[Assigned task]:
Within the material below, find each line bearing the word "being" and present it.

• • • • • • •

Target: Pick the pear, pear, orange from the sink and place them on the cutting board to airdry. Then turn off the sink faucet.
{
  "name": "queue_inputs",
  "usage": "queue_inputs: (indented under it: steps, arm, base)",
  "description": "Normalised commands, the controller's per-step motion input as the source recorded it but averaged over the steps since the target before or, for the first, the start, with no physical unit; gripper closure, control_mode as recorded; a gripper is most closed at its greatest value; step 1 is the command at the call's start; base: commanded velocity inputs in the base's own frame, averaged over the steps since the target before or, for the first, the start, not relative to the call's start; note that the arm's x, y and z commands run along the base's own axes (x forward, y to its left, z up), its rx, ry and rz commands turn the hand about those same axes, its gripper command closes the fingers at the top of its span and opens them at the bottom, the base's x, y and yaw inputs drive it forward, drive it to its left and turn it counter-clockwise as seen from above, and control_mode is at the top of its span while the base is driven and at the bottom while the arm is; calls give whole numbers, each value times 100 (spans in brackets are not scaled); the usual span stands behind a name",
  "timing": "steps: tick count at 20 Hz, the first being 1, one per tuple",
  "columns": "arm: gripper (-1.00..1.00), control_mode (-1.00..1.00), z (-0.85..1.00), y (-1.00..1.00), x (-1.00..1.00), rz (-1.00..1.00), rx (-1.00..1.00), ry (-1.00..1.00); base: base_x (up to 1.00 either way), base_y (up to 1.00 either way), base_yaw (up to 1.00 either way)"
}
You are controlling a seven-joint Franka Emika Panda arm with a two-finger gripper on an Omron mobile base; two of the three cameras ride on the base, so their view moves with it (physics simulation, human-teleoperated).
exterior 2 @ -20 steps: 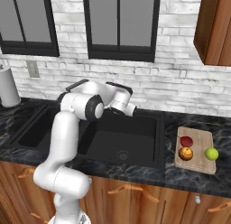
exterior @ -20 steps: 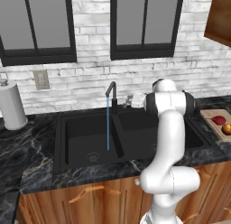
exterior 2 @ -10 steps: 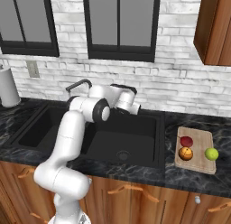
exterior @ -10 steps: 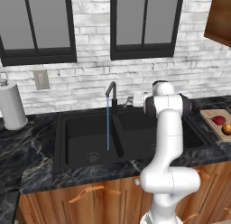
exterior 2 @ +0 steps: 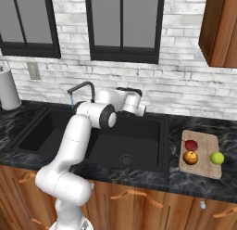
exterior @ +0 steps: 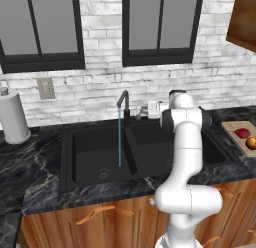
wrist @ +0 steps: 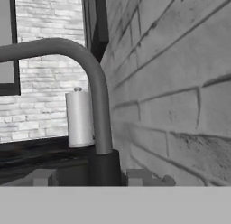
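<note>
Your gripper (exterior: pixel 143 111) is sitting at the sink faucet (exterior: pixel 123 105) base; you cannot tell how its jaws are standing. Water is running into the sink (exterior: pixel 90 157), and both pears (exterior 2: pixel 190 144) and the orange (exterior 2: pixel 190 156) are lying on the cutting board (exterior 2: pixel 203 168).

Soft, even rendered light; faint shadows inside the sink (exterior: pixel 100 152); no glare; the hand view looks slightly blurred throughout.

You have the sink (exterior 2: pixel 152 164) set in the tabletop (exterior 2: pixel 194 182), the sink faucet (exterior: pixel 123 106) behind its divider; right of it the cutting board (exterior 2: pixel 207 169) carries both pears (exterior 2: pixel 191 144) (exterior 2: pixel 216 157) and the orange (exterior 2: pixel 190 156); a paper-towel roll (exterior: pixel 13 117) stands far left.
</note>
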Motion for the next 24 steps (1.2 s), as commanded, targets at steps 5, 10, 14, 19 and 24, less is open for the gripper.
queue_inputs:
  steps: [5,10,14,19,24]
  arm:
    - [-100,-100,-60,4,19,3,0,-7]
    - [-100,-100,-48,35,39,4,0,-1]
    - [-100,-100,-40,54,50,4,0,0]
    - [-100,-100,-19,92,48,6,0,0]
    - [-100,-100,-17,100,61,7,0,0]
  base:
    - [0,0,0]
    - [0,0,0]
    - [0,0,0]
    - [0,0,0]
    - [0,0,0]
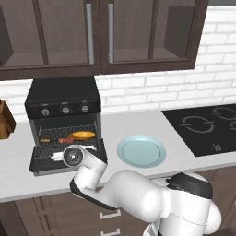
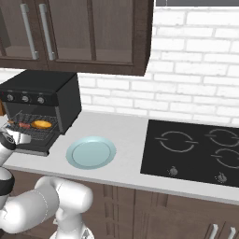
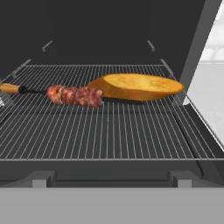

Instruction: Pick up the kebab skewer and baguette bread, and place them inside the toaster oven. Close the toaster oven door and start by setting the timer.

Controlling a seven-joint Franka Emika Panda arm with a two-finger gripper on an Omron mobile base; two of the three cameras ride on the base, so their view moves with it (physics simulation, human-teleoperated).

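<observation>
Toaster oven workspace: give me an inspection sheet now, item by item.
Surface: pale counter, with a black cooktop set into it on the right.
Job's things: kebab skewer and baguette bread both lie on the wire rack inside the toaster oven, the skewer's tip touching or just beside the loaf. Toaster oven door is down, open.
Clutter: pale blue plate beside the oven, nothing on it; brown wooden block at the left edge.
Grippers: gripper open, holding nothing, at the oven mouth above the lowered door.
Cables: nothing seen.
Surroundings: dark wall cabinets, white brick wall.
</observation>
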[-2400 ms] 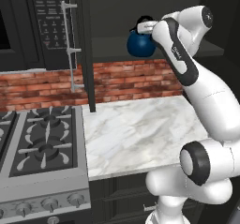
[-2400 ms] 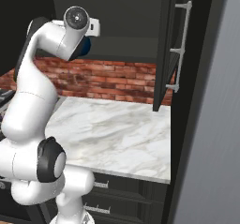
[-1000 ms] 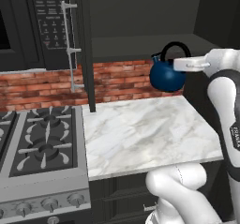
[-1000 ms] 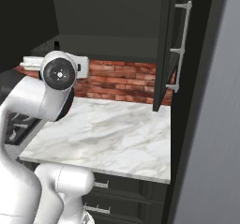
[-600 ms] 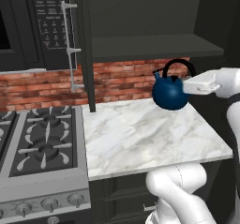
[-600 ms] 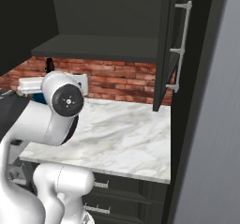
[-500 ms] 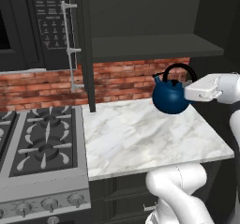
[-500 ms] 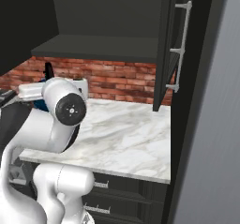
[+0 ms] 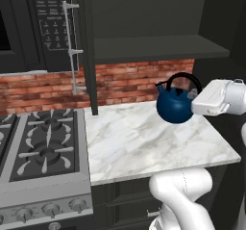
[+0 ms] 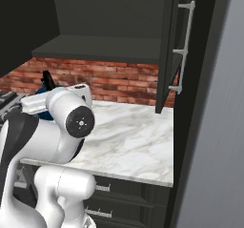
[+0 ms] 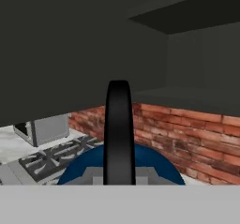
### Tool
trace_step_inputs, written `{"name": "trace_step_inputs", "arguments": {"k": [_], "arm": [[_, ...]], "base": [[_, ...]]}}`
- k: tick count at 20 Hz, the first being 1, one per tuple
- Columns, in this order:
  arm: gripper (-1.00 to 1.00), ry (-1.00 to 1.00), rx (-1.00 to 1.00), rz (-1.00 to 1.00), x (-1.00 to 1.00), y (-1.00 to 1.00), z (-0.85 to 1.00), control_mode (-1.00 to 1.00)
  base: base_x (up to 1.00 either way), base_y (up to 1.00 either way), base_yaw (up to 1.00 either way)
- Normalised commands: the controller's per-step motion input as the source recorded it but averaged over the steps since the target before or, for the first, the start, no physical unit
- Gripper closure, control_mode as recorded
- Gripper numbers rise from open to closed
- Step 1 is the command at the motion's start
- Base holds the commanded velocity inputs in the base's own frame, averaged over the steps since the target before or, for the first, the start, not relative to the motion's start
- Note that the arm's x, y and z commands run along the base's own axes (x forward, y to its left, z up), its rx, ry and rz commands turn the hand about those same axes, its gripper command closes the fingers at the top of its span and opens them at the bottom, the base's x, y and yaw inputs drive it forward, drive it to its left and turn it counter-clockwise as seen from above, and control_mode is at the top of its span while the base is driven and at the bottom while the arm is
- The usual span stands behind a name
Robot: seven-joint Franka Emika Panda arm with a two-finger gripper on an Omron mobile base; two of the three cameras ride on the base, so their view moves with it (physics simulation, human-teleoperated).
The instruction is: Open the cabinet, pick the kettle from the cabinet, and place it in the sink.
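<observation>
The dark-blue kettle (image 9: 175, 107) hangs just above the marble counter (image 9: 139, 142), below the open cabinet (image 9: 144, 48). From the right, my gripper (image 9: 197, 93) is shut on the kettle's black loop handle (image 9: 185, 77). In the hand view the handle (image 11: 118, 129) stands upright in the middle, with the blue body (image 11: 79, 169) under it. In the right base view a bit of the kettle (image 10: 47, 81) peeks out behind my arm. The cabinet doors (image 9: 85, 46) (image 10: 170, 46) stand swung open, with silver bar handles (image 10: 185, 46). The sink is out of view.
A gas stove (image 9: 38, 145) lies left of the counter, under a black microwave (image 9: 48, 17). A red brick backsplash (image 9: 125, 82) runs behind the counter. A dark tall panel (image 10: 200, 103) bounds the counter on the right. My white arm (image 10: 66, 122) bulks over the counter's left part.
The kettle has come down and a little to the right, from shelf height to just above the counter. The hand moved with it, still shut on the handle.
</observation>
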Motion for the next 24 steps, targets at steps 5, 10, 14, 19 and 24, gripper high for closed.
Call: {"name": "trace_step_inputs", "arguments": {"k": [5, 10, 14, 19, 24], "arm": [[1.0, 0.0, 0.0, 0.0, -0.01, 0.2, -0.38, -1.0], [1.0, 0.0, 0.0, 0.0, 0.06, 0.23, -0.41, -1.0], [1.0, -0.07, 0.0, 0.0, 0.14, 0.17, -0.34, -1.0], [1.0, -0.12, 0.0, 0.01, 0.21, 0.15, -0.28, -1.0], [1.0, -0.11, -0.01, 0.0, 0.23, 0.17, -0.27, -1.0]], "base": [[0.0, 0.0, 0.0], [0.0, 0.0, 0.0], [0.0, 0.0, 0.0], [0.0, 0.0, 0.0], [0.0, 0.0, 0.0]]}}
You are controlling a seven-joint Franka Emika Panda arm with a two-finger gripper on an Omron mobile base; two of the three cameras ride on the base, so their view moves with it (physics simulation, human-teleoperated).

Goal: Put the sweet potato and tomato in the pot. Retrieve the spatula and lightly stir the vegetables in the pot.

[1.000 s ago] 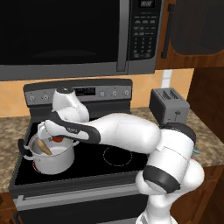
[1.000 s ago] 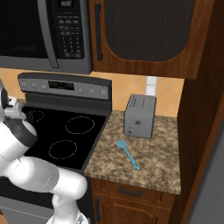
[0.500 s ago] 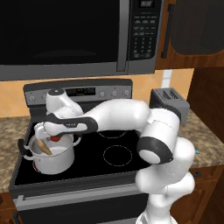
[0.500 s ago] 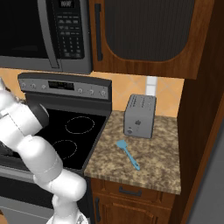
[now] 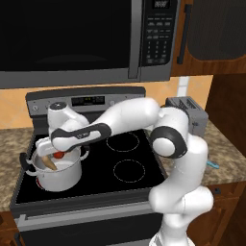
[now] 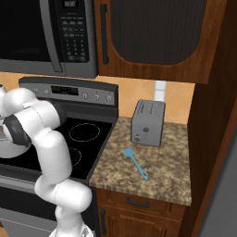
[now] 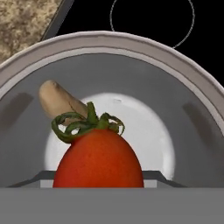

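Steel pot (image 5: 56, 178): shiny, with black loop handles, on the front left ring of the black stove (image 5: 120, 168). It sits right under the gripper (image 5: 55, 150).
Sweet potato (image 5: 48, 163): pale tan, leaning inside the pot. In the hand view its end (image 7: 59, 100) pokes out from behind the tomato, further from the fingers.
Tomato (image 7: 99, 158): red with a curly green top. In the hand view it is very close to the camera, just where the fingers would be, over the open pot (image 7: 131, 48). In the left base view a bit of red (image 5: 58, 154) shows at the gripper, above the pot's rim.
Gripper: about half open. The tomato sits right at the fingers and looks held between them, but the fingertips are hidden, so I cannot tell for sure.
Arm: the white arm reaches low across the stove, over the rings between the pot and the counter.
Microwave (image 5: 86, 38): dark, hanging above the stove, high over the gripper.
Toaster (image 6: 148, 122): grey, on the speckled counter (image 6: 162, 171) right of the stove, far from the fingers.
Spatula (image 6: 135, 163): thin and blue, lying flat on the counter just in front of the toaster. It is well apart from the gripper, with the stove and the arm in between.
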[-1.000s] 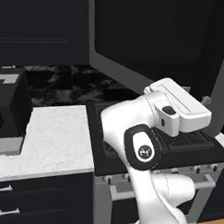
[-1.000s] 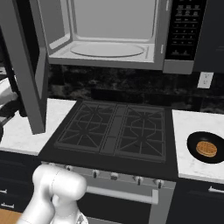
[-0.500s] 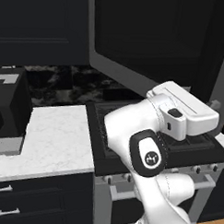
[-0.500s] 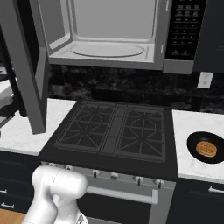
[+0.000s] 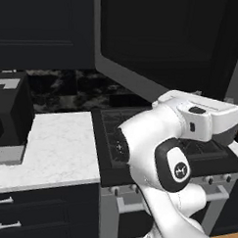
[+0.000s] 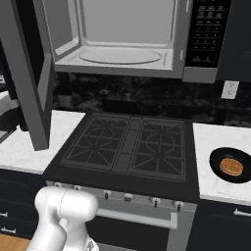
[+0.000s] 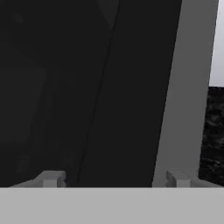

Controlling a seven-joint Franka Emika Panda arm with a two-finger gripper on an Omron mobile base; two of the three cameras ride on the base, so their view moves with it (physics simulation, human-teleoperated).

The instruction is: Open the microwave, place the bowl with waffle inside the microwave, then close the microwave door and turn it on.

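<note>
The microwave (image 6: 122, 39) hangs above the stove with its cavity showing, and the pale turntable (image 6: 120, 55) is bare. The microwave door (image 6: 29, 78) stands swung out to the left; in the left base view its dark glass (image 5: 163, 44) looms over my arm. Up close the hand view shows the door's dark window and grey edge (image 7: 188, 87). My gripper (image 7: 114, 179) is open in front of that panel, fingertips (image 7: 50, 178) far apart, nothing between them. The black bowl (image 6: 230, 165) with a waffle in it rests on the right counter, far from the gripper.
A black gas stove (image 6: 130, 147) sits under the microwave, between white marble counters (image 5: 51, 147). A small black boxy appliance (image 5: 8, 116) stands on the left counter. The microwave's control panel (image 6: 208, 34) is at its right. A wall outlet (image 6: 229, 89) is above the bowl.
In the left base view my hand has drifted slightly to the right. The door and the bowl have stayed where they were.
</note>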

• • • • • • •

[Written response]:
  "timing": "steps: tick count at 20 Hz, the first being 1, one per tuple",
- k: tick count at 20 Hz, the first being 1, one per tuple

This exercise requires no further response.